Segment Start: DATASET

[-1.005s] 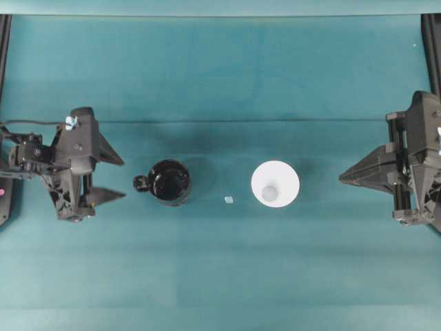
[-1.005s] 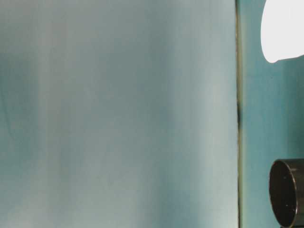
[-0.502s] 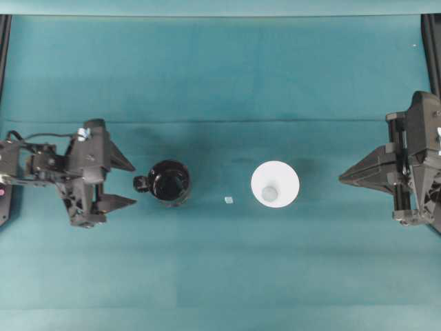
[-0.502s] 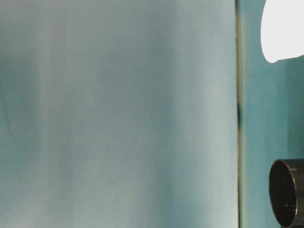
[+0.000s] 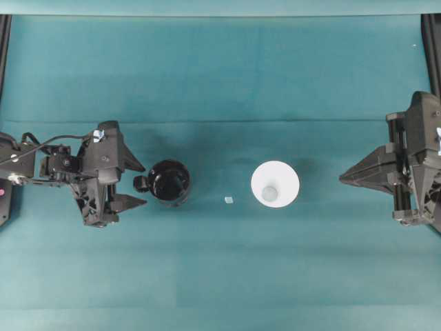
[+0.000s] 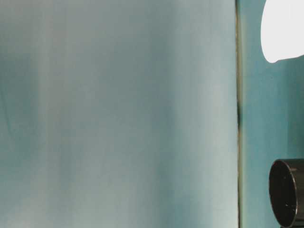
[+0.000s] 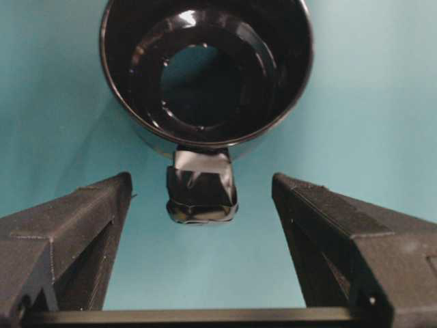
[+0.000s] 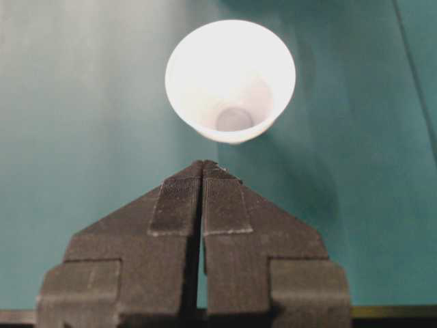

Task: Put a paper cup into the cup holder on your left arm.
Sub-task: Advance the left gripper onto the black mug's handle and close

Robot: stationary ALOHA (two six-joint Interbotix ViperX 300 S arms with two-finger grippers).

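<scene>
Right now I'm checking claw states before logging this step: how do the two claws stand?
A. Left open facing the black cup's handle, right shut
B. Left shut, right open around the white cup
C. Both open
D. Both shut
A: the left claw stands wide open with the cup holder and its handle just ahead, while the right claw is pressed shut, short of the paper cup.
</scene>
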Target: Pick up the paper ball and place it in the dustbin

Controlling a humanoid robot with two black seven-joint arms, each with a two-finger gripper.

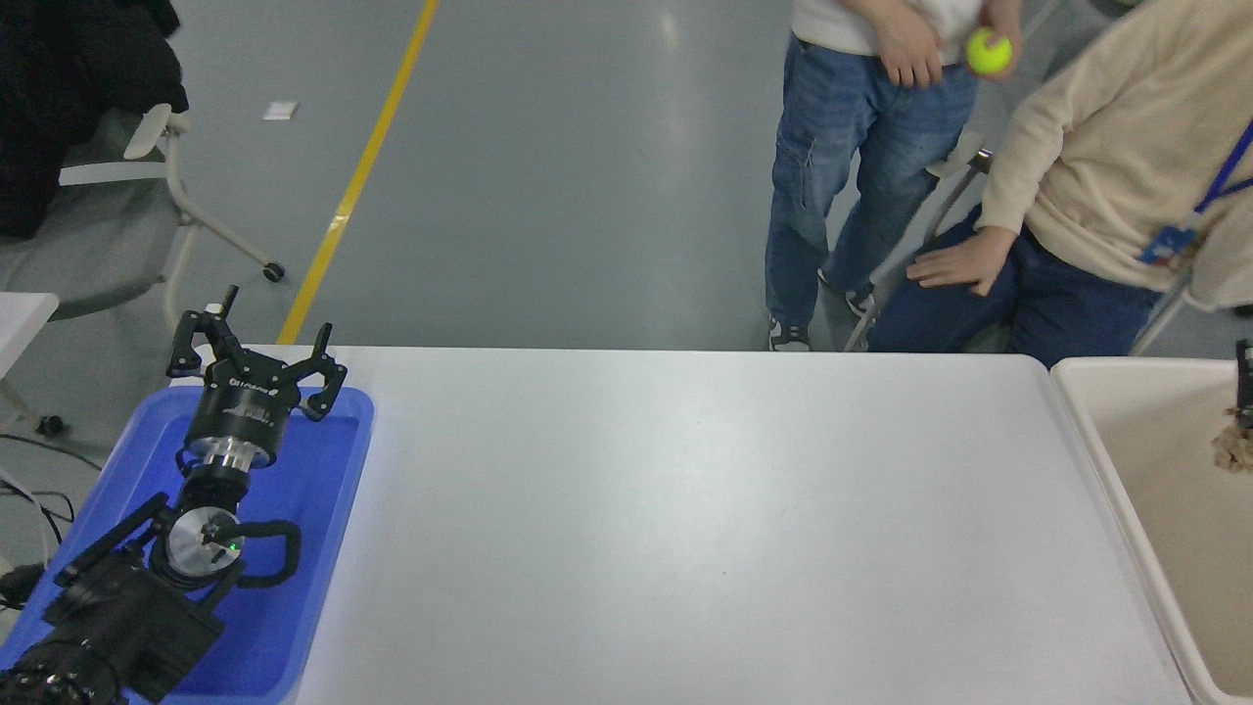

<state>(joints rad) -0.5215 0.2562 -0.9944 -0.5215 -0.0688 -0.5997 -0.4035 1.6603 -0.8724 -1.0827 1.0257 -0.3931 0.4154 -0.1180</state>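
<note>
The right gripper (pixel 1245 392) is showing only as a black sliver at the picture's right edge, over the dustbin (pixel 1087 411); whether it is apart or clamped cannot be told. Just below it a tan scrap of the paper ball (pixel 1235 450) is hanging inside the bin's rim line, mostly cut off by the frame. The white bench (pixel 685 509) is lying bare between the bin and the blue tray (pixel 333 548). The left gripper (pixel 256 354) is resting over the tray's far edge, fingers spread apart.
</note>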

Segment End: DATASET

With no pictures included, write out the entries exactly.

§ **THE ANSWER**
[-1.005s] 
[-1.005s] 
[-0.502s] 
[-0.502s] 
[+0.000s] 
[+0.000s] 
[+0.000s] 
[+0.000s] 

Task: Put a paper cup into the cup holder on your left arm.
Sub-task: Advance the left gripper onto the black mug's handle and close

Robot: stationary ALOHA (two six-joint Interbotix ViperX 300 S arms with two-finger grippers).

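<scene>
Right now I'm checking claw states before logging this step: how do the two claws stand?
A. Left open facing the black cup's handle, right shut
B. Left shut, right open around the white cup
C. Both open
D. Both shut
A: the left claw stands wide open with the cup holder and its handle just ahead, while the right claw is pressed shut, short of the paper cup.
</scene>
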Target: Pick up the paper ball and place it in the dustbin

Controlling a humanoid robot with two black seven-joint arms, each with a two-finger gripper.


<state>(joints rad) -0.5215 0.2562 -0.9944 -0.5215 -0.0688 -0.5997 -0.4035 1.6603 -0.8724 -1.0827 1.0257 -0.3931 0.4154 -0.1180</state>
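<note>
The right gripper (pixel 1245 392) is showing only as a black sliver at the picture's right edge, over the dustbin (pixel 1087 411); whether it is apart or clamped cannot be told. Just below it a tan scrap of the paper ball (pixel 1235 450) is hanging inside the bin's rim line, mostly cut off by the frame. The white bench (pixel 685 509) is lying bare between the bin and the blue tray (pixel 333 548). The left gripper (pixel 256 354) is resting over the tray's far edge, fingers spread apart.
</note>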

That completes the response to the exercise.